This is why that dude is a coffee machine tech.



Salvatoreg02 said:


> That's funny i just checked your profile and your a licensed contractor, so, you should have a masters electrician license and your critiqing me about the 80% rule of branch circuit ratings which you know nothing about!!!! LMFAO!!! i just had to say that!! no offense!!! some guys just forget about it......


Easy there cowboy! Methinks it's you that's confused about the "80% rule." What I believe you're referring to is the general requirement to size circuits to 125% of the amp requirement of a *continuous load*. Or, conversely, don't load up a given circuit over 80% with *continuous loads*.
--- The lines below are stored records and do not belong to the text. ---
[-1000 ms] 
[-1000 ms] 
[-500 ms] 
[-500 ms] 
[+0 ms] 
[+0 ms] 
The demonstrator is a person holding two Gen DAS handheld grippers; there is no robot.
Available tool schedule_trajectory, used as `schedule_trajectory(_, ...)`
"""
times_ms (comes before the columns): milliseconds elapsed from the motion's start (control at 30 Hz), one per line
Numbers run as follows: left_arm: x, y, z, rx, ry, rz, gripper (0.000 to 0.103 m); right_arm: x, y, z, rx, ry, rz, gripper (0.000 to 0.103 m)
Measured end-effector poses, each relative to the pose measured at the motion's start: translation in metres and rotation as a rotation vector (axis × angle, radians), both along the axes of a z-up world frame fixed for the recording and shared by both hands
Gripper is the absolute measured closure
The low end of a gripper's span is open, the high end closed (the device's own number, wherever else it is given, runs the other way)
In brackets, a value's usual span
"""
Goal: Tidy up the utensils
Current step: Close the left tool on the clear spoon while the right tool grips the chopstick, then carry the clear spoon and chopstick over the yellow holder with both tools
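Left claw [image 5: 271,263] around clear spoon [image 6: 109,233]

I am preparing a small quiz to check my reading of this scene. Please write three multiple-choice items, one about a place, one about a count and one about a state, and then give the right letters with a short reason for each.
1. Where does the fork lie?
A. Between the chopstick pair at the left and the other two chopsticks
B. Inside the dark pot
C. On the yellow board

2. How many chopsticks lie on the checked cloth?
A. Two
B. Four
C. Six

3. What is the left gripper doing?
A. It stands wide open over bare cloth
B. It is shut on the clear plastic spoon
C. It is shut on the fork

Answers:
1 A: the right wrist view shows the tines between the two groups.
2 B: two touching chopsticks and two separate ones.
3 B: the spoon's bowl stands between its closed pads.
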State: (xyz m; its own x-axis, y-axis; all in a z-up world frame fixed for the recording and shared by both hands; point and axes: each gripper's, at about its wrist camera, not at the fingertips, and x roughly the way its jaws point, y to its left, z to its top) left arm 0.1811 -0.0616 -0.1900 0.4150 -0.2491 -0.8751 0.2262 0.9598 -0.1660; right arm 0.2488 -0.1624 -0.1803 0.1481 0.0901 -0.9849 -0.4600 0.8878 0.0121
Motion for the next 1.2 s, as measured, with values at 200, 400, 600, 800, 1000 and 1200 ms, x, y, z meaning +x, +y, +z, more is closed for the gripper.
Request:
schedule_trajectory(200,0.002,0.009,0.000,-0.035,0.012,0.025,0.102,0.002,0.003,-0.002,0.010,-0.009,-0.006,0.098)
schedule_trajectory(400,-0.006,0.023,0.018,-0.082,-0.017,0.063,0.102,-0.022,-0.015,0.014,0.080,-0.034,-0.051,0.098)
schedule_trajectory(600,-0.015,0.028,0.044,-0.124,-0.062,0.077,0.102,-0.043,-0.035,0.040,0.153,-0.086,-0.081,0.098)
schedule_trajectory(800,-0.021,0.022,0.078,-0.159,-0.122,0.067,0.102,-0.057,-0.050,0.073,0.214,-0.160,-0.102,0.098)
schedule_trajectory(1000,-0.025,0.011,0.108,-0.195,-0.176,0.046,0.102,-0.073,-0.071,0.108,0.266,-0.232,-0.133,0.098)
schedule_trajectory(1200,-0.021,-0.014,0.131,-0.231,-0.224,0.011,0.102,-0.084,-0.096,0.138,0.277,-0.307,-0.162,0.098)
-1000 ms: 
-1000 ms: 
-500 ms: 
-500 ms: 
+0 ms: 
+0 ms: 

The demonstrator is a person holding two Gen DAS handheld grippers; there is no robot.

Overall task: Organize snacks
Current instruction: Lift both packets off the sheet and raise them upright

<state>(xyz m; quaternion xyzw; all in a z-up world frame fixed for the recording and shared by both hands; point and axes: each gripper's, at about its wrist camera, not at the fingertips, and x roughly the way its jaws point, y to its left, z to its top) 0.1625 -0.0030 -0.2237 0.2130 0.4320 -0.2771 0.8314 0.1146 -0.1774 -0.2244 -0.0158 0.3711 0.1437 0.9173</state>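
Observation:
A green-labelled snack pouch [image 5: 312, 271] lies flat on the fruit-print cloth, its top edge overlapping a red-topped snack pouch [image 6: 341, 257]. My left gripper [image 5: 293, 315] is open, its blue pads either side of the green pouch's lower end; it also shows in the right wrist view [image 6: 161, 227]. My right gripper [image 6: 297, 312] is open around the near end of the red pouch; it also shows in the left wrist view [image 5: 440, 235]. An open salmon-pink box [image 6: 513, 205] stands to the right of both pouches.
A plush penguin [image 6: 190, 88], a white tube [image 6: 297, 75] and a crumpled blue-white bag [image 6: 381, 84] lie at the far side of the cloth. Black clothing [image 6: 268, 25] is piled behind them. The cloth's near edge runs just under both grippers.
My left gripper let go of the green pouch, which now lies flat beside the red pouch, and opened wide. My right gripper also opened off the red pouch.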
This rule does not apply to non-continuous loads. A commercial coffee machine would be considered a "thermostatically controlled kitchen equipment" and would not be considered continuous. It cycles the heating elements on and off and on and off, etc. In that case you're just fine putting 29.1 amp non-continuous load on a 30 amp circuit.


----------



## BBQ (Nov 16, 2010)

rnr electric said:


> had a contractor call me last week, one of my guys put a 28 min 45max a/c unit on a 30a brkr.. it tripped and he was pissed. put a letter in everybodys check telling them i would rather go "middle of the road" and be safe rather than sorry.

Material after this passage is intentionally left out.